Pick out the lines below that contain the string "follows" and copy them all.
++++
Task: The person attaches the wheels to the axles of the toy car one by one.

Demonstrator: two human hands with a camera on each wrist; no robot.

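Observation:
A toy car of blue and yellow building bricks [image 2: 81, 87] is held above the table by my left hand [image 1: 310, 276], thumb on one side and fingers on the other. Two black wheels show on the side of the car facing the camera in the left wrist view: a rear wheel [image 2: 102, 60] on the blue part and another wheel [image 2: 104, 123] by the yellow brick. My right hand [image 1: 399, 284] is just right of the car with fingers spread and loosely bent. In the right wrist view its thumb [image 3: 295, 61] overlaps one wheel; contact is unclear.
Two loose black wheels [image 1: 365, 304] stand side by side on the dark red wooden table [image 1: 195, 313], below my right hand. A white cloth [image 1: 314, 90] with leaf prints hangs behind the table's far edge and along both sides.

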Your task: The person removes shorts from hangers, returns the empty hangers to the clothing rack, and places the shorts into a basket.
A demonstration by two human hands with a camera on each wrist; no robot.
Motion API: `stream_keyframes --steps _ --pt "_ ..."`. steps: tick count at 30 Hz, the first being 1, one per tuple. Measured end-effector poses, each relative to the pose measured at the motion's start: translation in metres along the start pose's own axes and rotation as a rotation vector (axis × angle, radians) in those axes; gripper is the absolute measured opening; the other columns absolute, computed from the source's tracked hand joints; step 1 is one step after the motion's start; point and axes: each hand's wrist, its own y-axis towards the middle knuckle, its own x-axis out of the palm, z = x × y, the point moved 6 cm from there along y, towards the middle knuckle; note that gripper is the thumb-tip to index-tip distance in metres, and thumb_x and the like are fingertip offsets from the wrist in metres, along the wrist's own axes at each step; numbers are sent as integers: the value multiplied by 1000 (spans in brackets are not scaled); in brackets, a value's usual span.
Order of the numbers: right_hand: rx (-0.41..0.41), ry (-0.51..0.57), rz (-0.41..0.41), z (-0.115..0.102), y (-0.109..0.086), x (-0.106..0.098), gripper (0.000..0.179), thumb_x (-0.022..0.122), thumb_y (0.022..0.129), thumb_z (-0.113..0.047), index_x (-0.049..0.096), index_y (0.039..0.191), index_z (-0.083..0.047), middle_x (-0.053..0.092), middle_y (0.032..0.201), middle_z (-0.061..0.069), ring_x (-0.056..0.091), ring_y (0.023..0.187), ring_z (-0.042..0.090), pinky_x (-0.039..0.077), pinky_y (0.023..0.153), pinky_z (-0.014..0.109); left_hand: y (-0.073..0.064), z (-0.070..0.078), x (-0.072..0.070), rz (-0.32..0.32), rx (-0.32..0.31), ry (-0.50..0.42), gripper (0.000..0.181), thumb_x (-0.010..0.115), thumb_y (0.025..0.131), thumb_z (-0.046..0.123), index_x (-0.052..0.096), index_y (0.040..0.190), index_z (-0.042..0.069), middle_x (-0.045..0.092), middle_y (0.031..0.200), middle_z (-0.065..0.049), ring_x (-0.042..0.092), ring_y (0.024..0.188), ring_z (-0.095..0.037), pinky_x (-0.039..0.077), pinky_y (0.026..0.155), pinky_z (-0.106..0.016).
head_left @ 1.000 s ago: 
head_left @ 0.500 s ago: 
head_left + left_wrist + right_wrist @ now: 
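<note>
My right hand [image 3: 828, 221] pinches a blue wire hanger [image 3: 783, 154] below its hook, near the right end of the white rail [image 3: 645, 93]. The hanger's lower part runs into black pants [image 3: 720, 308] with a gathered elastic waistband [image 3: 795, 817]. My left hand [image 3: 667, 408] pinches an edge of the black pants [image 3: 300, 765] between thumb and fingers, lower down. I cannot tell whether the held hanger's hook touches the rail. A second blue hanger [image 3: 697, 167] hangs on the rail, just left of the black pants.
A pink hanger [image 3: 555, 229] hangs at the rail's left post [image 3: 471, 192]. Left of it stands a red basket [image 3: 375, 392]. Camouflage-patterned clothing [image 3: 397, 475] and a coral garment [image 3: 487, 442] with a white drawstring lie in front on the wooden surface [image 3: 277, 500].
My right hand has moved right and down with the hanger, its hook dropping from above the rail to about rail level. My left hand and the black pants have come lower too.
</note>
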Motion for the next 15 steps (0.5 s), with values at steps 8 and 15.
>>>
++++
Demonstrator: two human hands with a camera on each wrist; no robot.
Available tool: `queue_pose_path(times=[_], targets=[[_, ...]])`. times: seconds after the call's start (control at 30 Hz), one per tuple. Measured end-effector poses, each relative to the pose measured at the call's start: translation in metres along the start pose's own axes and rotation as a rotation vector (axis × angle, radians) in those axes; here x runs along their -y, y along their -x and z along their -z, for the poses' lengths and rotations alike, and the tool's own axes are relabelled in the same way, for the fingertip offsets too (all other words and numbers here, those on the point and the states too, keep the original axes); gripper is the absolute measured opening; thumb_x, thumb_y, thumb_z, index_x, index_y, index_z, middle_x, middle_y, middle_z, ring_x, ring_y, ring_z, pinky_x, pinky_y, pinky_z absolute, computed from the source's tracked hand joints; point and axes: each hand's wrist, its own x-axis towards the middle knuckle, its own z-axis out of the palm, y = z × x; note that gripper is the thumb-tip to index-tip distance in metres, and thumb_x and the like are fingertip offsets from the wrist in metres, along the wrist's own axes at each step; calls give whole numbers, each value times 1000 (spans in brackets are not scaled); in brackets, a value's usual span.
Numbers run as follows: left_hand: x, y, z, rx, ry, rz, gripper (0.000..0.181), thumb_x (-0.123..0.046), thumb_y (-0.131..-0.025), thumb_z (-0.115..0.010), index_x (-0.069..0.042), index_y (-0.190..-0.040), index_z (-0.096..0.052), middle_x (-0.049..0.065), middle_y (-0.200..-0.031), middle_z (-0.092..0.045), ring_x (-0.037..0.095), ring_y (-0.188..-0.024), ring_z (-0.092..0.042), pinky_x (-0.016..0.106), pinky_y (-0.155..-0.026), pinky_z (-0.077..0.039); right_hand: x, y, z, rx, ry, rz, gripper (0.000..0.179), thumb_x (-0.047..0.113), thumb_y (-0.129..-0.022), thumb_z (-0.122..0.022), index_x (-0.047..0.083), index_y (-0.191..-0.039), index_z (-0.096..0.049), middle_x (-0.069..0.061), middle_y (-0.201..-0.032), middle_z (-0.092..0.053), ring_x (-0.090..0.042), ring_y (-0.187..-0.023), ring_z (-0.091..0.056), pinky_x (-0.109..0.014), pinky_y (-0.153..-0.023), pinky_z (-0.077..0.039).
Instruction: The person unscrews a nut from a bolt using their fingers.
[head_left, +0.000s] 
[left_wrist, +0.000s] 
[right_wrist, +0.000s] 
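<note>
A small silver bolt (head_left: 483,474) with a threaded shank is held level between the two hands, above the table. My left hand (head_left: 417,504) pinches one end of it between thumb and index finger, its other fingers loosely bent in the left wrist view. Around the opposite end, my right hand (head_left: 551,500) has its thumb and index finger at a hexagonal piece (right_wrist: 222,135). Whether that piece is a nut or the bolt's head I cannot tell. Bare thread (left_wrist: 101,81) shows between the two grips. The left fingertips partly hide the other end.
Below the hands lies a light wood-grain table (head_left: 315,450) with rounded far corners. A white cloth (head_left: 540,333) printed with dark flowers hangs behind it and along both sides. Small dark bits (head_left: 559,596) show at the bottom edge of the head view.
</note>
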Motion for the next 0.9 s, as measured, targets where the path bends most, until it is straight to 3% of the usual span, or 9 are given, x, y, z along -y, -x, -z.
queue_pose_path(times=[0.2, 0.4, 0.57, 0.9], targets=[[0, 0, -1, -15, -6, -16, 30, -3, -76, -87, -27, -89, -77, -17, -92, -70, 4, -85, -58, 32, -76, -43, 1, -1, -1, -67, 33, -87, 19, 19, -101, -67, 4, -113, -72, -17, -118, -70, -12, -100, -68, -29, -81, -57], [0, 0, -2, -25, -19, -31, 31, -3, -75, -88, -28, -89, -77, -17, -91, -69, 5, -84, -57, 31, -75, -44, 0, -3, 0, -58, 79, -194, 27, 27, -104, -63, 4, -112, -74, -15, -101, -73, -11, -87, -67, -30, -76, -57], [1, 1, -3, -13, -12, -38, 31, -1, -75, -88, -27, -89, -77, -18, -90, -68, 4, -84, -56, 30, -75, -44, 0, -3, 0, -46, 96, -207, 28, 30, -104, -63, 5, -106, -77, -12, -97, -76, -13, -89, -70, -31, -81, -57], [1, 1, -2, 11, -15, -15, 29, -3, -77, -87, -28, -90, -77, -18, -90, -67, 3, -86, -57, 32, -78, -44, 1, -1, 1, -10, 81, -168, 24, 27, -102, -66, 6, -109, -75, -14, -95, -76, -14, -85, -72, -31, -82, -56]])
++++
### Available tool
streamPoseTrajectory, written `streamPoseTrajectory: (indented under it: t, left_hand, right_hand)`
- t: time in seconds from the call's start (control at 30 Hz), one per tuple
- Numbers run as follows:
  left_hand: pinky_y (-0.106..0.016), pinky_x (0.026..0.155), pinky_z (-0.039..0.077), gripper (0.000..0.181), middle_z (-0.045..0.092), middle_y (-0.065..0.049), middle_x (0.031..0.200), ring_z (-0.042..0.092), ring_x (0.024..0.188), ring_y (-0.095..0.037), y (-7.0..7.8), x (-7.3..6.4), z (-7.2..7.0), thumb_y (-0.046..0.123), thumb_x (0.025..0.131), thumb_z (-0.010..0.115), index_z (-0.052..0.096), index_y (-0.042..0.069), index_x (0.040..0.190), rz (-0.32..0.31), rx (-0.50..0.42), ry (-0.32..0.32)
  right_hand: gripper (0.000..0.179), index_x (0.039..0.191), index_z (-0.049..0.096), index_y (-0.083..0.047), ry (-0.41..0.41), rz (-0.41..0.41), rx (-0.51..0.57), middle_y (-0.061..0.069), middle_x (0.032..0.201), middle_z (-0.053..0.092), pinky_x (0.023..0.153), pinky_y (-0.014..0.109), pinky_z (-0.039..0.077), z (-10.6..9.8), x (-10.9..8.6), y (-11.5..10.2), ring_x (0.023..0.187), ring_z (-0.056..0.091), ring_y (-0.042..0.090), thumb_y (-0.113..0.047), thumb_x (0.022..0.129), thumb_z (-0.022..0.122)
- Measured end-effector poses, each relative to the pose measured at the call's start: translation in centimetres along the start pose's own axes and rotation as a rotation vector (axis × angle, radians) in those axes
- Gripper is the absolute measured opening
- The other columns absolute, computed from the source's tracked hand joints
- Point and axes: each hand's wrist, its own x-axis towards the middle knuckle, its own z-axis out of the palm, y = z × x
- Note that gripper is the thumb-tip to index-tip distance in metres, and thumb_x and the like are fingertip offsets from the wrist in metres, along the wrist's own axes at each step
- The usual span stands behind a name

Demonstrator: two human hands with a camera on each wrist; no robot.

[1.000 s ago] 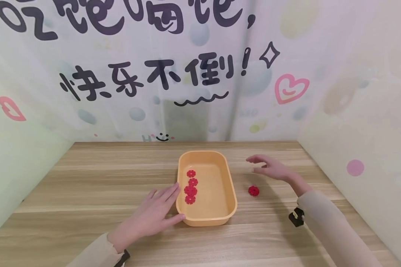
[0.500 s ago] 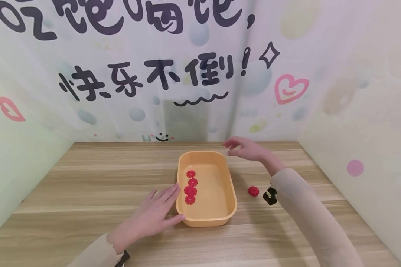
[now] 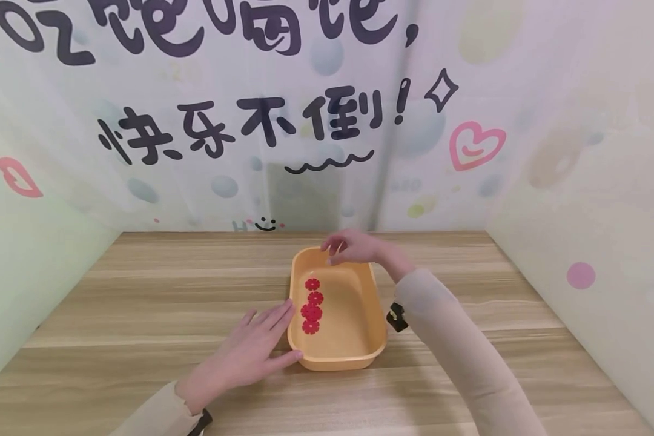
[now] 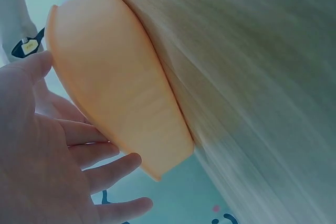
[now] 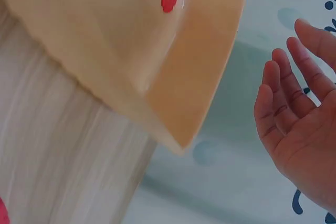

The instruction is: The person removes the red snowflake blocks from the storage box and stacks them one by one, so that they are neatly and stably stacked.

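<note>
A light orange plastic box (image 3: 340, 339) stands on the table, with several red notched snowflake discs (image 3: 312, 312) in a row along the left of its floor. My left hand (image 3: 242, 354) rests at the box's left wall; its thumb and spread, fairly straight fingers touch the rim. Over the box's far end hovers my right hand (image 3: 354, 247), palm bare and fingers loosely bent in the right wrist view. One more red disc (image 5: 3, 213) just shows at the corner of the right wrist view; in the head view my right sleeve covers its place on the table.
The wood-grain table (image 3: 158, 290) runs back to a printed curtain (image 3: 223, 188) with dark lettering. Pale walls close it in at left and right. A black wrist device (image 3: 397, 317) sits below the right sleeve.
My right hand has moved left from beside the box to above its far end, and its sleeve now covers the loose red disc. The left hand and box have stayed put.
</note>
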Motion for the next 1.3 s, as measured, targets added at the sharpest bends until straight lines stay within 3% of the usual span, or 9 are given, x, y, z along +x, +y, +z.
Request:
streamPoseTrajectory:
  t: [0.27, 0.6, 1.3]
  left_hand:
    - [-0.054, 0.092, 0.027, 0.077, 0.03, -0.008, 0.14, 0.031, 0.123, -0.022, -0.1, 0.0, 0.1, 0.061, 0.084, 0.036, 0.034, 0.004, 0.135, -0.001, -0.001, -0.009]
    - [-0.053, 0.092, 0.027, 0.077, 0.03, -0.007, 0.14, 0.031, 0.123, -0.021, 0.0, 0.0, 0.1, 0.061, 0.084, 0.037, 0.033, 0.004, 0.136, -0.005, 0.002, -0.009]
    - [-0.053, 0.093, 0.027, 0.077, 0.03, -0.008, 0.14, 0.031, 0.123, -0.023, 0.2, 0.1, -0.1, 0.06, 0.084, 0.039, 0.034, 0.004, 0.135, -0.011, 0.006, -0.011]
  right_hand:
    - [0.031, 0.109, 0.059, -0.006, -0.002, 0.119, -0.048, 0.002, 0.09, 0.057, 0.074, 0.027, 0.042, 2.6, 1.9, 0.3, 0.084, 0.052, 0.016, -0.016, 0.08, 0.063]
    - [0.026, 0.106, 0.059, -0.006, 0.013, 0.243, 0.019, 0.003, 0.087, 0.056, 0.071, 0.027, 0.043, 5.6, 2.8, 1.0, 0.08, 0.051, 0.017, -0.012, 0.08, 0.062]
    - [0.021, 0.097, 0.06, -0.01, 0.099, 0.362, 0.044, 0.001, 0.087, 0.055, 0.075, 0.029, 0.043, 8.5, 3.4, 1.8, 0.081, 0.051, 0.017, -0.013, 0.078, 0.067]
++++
▶ **Written response**:
Numbers run as follows: left_hand: x, y, z, rx, ry, rz, gripper (0.000..0.181), thumb_x (-0.123..0.046), thumb_y (-0.131..-0.025), thumb_z (-0.115..0.010), index_x (-0.069..0.042), index_y (-0.190..-0.040), index_z (-0.096..0.052), middle_x (-0.049..0.065), middle_y (-0.200..-0.031), middle_z (-0.092..0.045), ring_x (-0.037..0.095), ring_y (-0.188..-0.024), ring_z (-0.092..0.042), pinky_x (-0.016..0.106), pinky_y (-0.155..-0.026), pinky_z (-0.077..0.039); right_hand: x, y, z, rx, ry, rz, gripper (0.000..0.179), thumb_x (-0.047..0.113), thumb_y (-0.129..-0.022), thumb_z (-0.122..0.022), index_x (-0.047..0.083), index_y (-0.191..-0.039), index_z (-0.096..0.049), middle_x (-0.069..0.061), middle_y (-0.201..-0.032), middle_z (-0.092..0.053), ring_x (-0.090..0.042), ring_y (-0.187..-0.023), ring_z (-0.091..0.056), pinky_x (-0.109..0.014), pinky_y (-0.153..-0.023), pinky_z (-0.077..0.039).
- Numbers run as follows:

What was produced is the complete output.